Operating outside LTE service areas
NEC Corporation has developed device-to-device communication technology that enables emergency response personnel to transmit high-quality images from the scene of a disaster or accident when outside of the service area of the public safety long-term evolution (PS-LTE) network.
Images are essential to enabling authorities to make swift and accurate assessments in response to large-scale disasters and in the provision of security for major events. The technology is designed to support the reliable transmission of these images by enabling terminals outside of the PS-LTE network service area to detect terminals within the service area, and then access the network via the terminal that provides the fastest communication with base stations.
“By utilising this technology, images from large-scale disasters and major accidents can be transmitted via a high-speed LTE network, even when outside of the public safety LTE service area,” said Yuichi Nakamura, general manager, System Platform Research Laboratories, NEC Corporation.
“This makes it possible to obtain accurate information from the scene and to implement a swift response. We believe this technology can contribute substantially to the development of secure and safe infrastructure that reliably supports society.”
The technology was tested in a simulated disaster relief scenario where approximately 90% of terminals located indoors — which tends to fall outside of the service area — achieved communications sufficient for the transmission of images. In LTE networks, if a terminal falls outside of its service area, other terminals may act as relay stations between the isolated terminal and connected base stations. However, when selecting a relay terminal it has conventionally been difficult to detect the communication route (relay link) that enables the highest quality images.
NEC’s new technology was developed using the Relay Link Throughput Estimation Method, which estimates communication throughput based on the quality of wireless communications, taking into account the differences in the resources available for wireless communications as well as modulation/coding schemes, and then integrates the relay link.
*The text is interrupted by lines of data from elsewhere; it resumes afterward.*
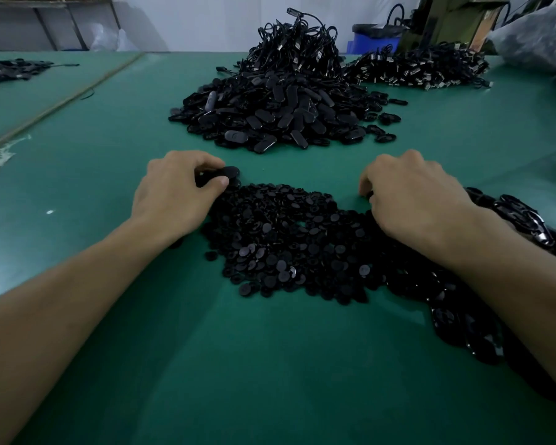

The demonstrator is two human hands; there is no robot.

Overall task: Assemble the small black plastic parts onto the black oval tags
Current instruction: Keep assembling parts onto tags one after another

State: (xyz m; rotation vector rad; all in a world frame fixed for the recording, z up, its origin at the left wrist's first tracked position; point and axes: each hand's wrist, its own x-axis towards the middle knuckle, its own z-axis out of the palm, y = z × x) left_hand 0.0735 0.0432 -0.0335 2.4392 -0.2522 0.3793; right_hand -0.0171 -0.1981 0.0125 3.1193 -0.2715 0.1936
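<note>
A flat heap of small round black plastic parts (pixel 289 239) lies on the green table (pixel 206 364) between my forearms. My left hand (pixel 174 191) sits at the heap's far left edge and pinches a black oval tag (pixel 227 172) between thumb and fingers. My right hand (pixel 411 191) rests knuckles-up at the heap's far right edge with its fingers curled down onto the parts; something small and dark shows at its fingertips, but what it is I cannot make out. Farther back lies a big mound of black oval tags (pixel 276 114).
Behind the tag mound rise a tangle of black cables (pixel 299 46) and a second spread of them (pixel 421 67) at the back right. Glossy black pieces (pixel 520 220) trail under my right forearm. A blue bin (pixel 373 40) and a green machine (pixel 453 20) stand at the far edge.
</note>
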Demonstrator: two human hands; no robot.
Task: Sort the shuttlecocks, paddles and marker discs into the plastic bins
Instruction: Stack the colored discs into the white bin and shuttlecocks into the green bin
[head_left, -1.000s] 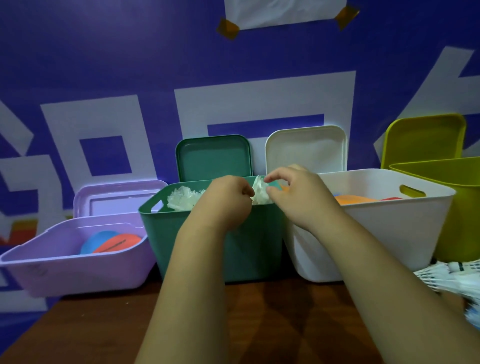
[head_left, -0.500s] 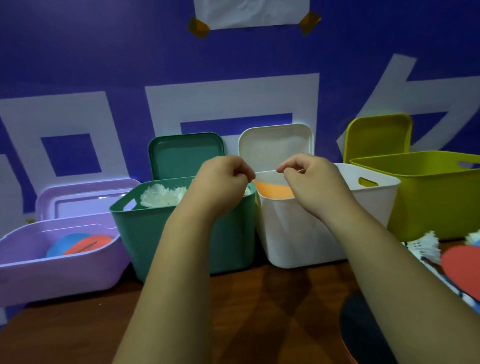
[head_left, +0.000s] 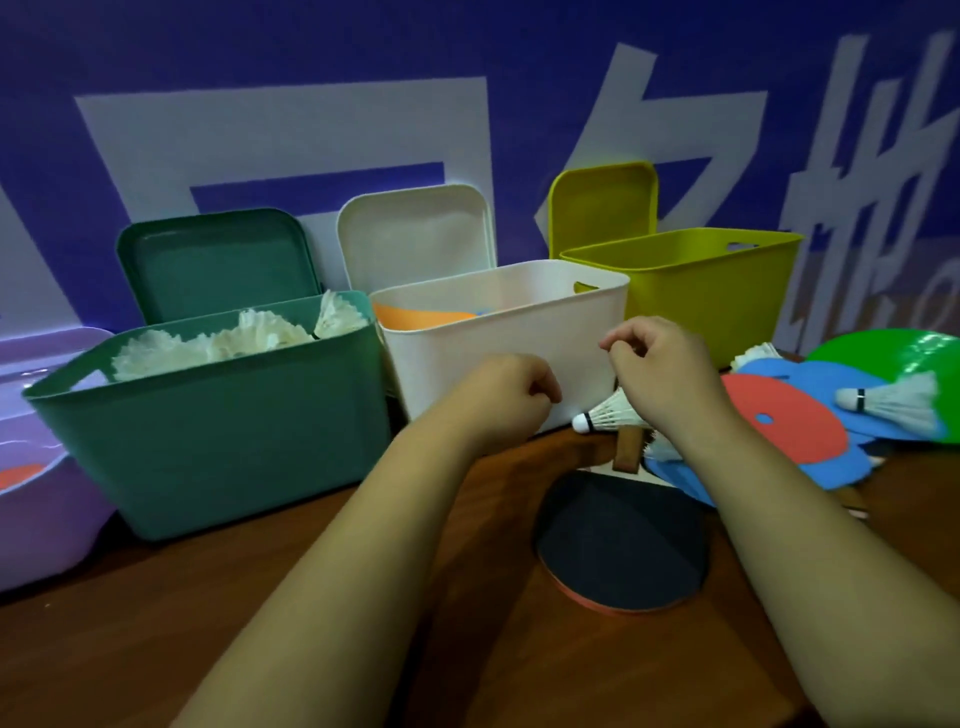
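Green bin (head_left: 223, 441) holds white shuttlecocks (head_left: 249, 340); black paddle (head_left: 618, 545), coloured discs (head_left: 779, 415) lie beside white bin (head_left: 493, 338).

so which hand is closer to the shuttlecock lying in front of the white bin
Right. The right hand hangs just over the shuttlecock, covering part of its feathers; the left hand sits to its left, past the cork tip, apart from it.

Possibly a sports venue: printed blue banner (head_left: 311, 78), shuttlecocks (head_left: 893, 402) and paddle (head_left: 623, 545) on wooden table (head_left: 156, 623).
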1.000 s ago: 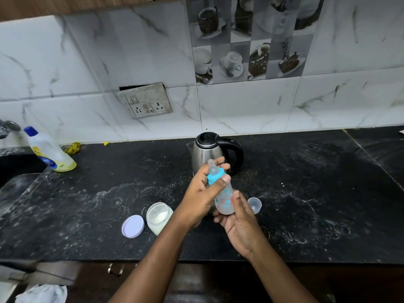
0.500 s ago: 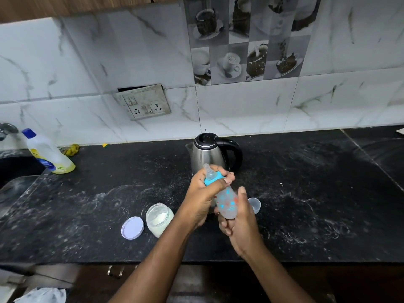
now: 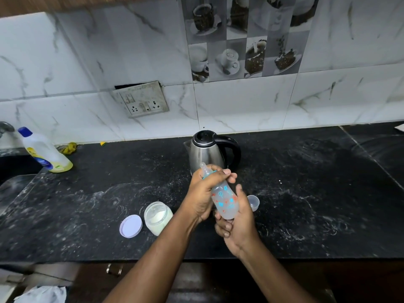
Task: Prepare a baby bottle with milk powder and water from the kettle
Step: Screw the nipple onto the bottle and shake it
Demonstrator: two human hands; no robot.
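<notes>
Baby bottle [image 3: 225, 201] is held above the black countertop [image 3: 306, 193], in both hands, tilted so that its teat leans up and to the left. It is translucent, with small blue and red figures printed on its side. The right hand [image 3: 237, 225] is closed around the bottom of the bottle from below, with the thumb up along the right side. The left hand [image 3: 204, 191] is wrapped tight around the blue collar at the top, and the clear teat comes out above the fingers.

On the counter to the left of the arms stands an open jar [image 3: 157, 216] with white milk powder inside. Its pale purple lid [image 3: 130, 226] lies flat just beside it, on the left, with the inner side up. To the right of the hands, near the right thumb, a small clear cap [image 3: 253, 202] stands on the counter with its open side up.

Behind the hands stands a steel kettle [image 3: 206, 153] with a black lid and black handle; the handle points to the right. Far to the left, near the sink edge, is a bottle of yellow liquid [image 3: 44, 153] with a blue cap. On the marble wall tiles behind is a switch and socket plate [image 3: 142, 100].
</notes>
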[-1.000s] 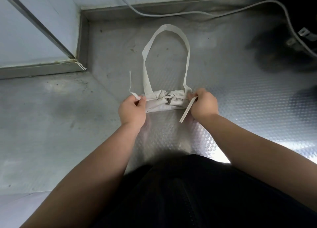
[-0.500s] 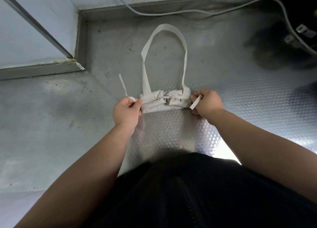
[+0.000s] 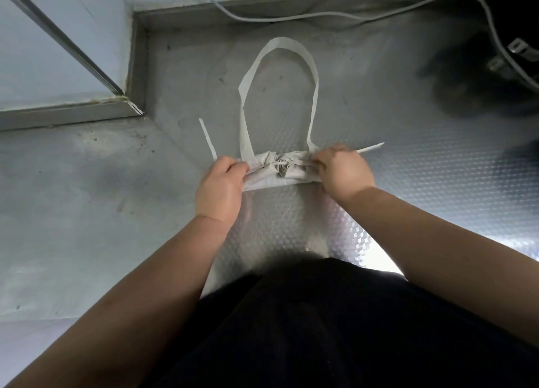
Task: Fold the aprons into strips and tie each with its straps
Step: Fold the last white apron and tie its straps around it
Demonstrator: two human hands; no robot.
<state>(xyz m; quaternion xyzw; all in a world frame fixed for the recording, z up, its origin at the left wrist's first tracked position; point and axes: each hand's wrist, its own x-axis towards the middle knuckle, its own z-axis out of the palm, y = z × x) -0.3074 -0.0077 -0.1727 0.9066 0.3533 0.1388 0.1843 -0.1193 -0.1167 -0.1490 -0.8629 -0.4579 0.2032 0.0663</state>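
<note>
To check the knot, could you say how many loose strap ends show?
2: left end juts up from the left hand, right end points right from the right hand; more may be hidden.

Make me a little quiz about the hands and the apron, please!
1. True or false: the apron lies spread out flat.
2. What do the left hand and the right hand each pinch? A) a strap B) the cable C) nothing
3. Fill in: the knot sits in the ___ of the apron.
Key: 1 false, it is bunched into a strip. 2 A. 3 middle.
</note>
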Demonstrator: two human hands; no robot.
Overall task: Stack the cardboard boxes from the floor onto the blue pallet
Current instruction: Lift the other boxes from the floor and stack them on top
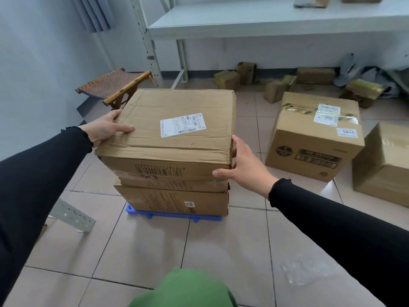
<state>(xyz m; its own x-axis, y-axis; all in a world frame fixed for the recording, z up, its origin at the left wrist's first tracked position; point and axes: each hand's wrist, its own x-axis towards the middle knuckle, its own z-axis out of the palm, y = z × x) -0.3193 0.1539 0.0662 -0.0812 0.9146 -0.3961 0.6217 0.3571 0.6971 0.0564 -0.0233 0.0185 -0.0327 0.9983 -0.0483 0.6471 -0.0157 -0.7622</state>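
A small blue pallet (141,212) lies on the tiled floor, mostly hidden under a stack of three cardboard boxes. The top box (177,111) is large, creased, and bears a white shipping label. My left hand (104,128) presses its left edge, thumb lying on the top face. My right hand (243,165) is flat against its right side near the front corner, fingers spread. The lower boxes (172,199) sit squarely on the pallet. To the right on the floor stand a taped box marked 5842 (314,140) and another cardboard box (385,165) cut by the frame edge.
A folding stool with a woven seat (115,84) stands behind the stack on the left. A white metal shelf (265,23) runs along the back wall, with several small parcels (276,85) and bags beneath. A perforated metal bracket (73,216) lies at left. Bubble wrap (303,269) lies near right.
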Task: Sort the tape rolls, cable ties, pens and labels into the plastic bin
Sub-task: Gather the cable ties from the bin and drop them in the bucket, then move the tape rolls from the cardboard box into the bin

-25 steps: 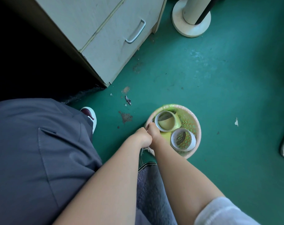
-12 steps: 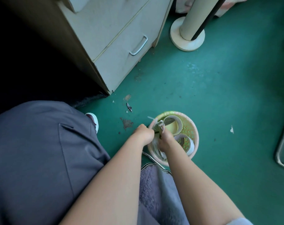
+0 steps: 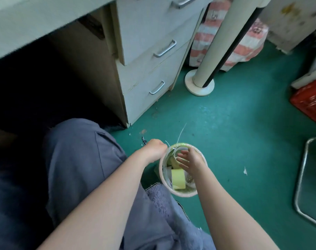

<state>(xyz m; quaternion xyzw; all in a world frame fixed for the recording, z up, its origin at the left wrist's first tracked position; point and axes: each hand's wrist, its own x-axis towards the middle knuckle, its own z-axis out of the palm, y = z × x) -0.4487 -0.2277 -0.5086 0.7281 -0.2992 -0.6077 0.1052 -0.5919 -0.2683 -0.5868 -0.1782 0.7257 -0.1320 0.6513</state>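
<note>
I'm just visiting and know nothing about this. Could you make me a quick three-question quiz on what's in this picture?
1. True or false: the right hand has its fingers spread above the plastic bin.
2. Which lies in the bin? A) a pale yellow tape roll B) scissors C) a mug
3. Fill in: the crate at the right edge is coloured ___.
Key: 1 true; 2 A; 3 red.

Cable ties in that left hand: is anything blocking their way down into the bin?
Partly. The cable ties already dip inside the bin along its left wall, gripped by the left hand. The open right hand spreads across the mouth, and a tape roll lies in the bottom beside them.
</note>
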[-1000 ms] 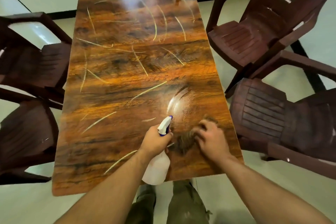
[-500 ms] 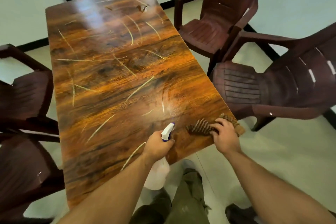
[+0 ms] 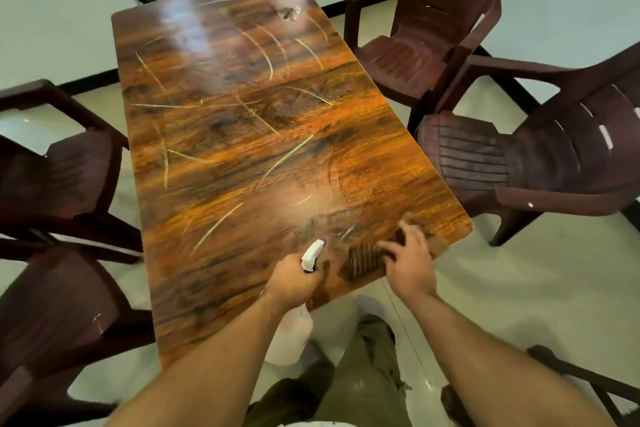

With this technology, the communications speed from an isolated terminal cooperating with a relay terminal to connect to a base station can fully be estimated and the ‘total communication speed’ can be more accurately assessed.
The company said device-to-device communication technology was developed as part of the Ministry of Internal Affairs and Communications’ Research and Development of Device-to-Device Communication Technology for High-reliability, Low-latency Network program, which it has been involved with since 2014.